You can combine results from several blocks to build a palette for an entire design. Extract colors per block, then merge and re-sort them:

const blocks = engine.block.findByType('graphic');
const swatches = new Map<string, number>();
for (const block of blocks) {
const colors = await engine.block.getDominantColors(block, { ignoreWhite: true });
for (const { r, g, b, weight } of colors) {
const key = `${r.toFixed(3)},${g.toFixed(3)},${b.toFixed(3)}`;
swatches.set(key, (swatches.get(key) ?? 0) + weight);
}
}
const palette = [...swatches.entries()]
.sort((a, b) => b[1] - a[1])
.map(([key]) => key);

The built-in editor uses this same API to power the Image Colors section of the color picker. See Asset Source Plugins for the ImageColorsAssetSource plugin that wires it up.

Troubleshooting#

The call never resolves#

getDominantColors() waits for pending assets to finish loading. Make sure the block’s resources are reachable — a broken image URI keeps the asset in a pending state. Confirm the URI resolves and that your scene is connected to the engine.

The result is empty#

  • Check that count is greater than 0.
  • Confirm the block is attached to a scene and renders visible content.
  • A fully transparent block, or one whose only color is filtered out by ignoreWhite, returns no colors.

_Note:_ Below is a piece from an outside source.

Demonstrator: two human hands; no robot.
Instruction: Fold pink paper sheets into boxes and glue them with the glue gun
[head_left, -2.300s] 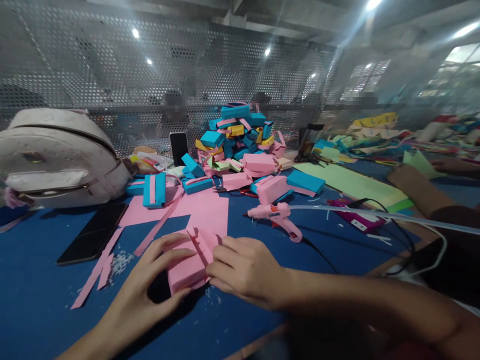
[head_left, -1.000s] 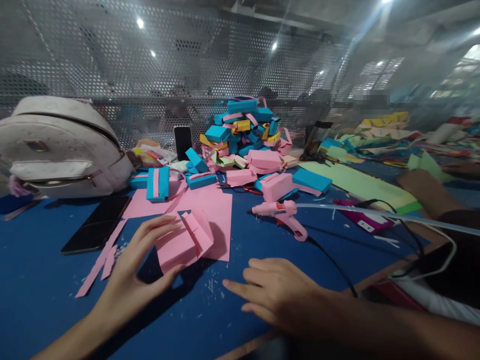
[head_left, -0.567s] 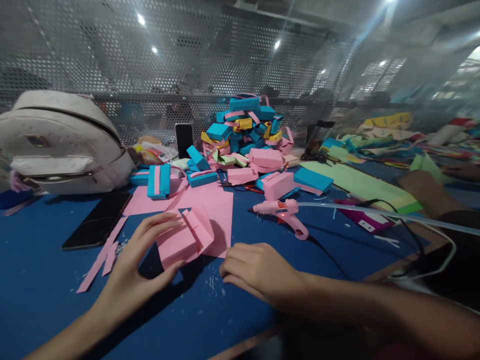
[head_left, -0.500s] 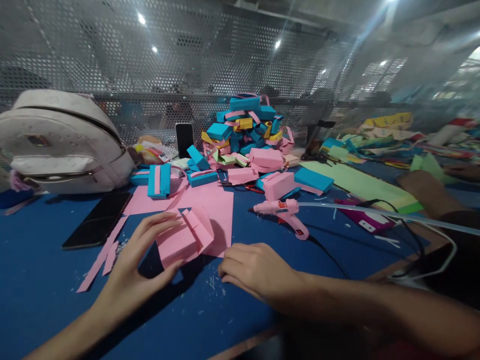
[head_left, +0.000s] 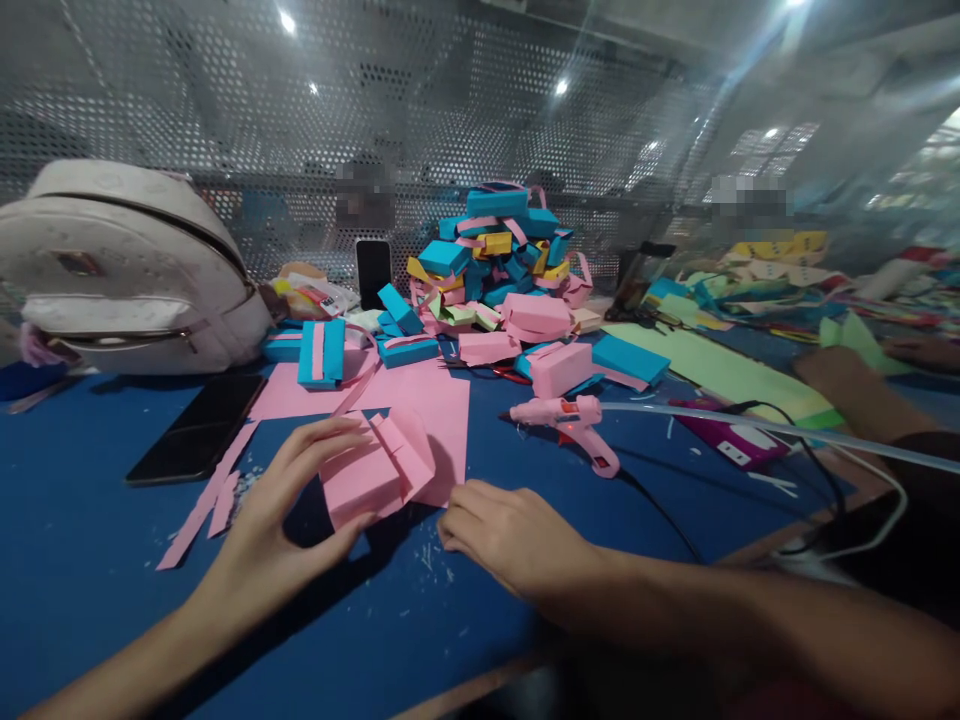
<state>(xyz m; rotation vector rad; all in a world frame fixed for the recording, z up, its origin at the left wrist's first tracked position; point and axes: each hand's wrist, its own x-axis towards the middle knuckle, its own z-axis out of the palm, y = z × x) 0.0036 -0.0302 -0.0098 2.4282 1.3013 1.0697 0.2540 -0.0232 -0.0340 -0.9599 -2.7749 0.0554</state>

The colors look different from the source image#

This is expected. The palette is taken from the rendered block, so any crop, color adjustment, filter, or opacity applied to the block changes the result.

API Reference#

MethodDescription
engine.block.getDominantColors(block, options)Returns a promise resolving to the block’s dominant colors, sorted by weight.
TypePropertiesDescription
DominantColorr, g, b, weightA single extracted color and its prominence.
DominantColorsOptionscount, ignoreWhiteOptions controlling the analysis.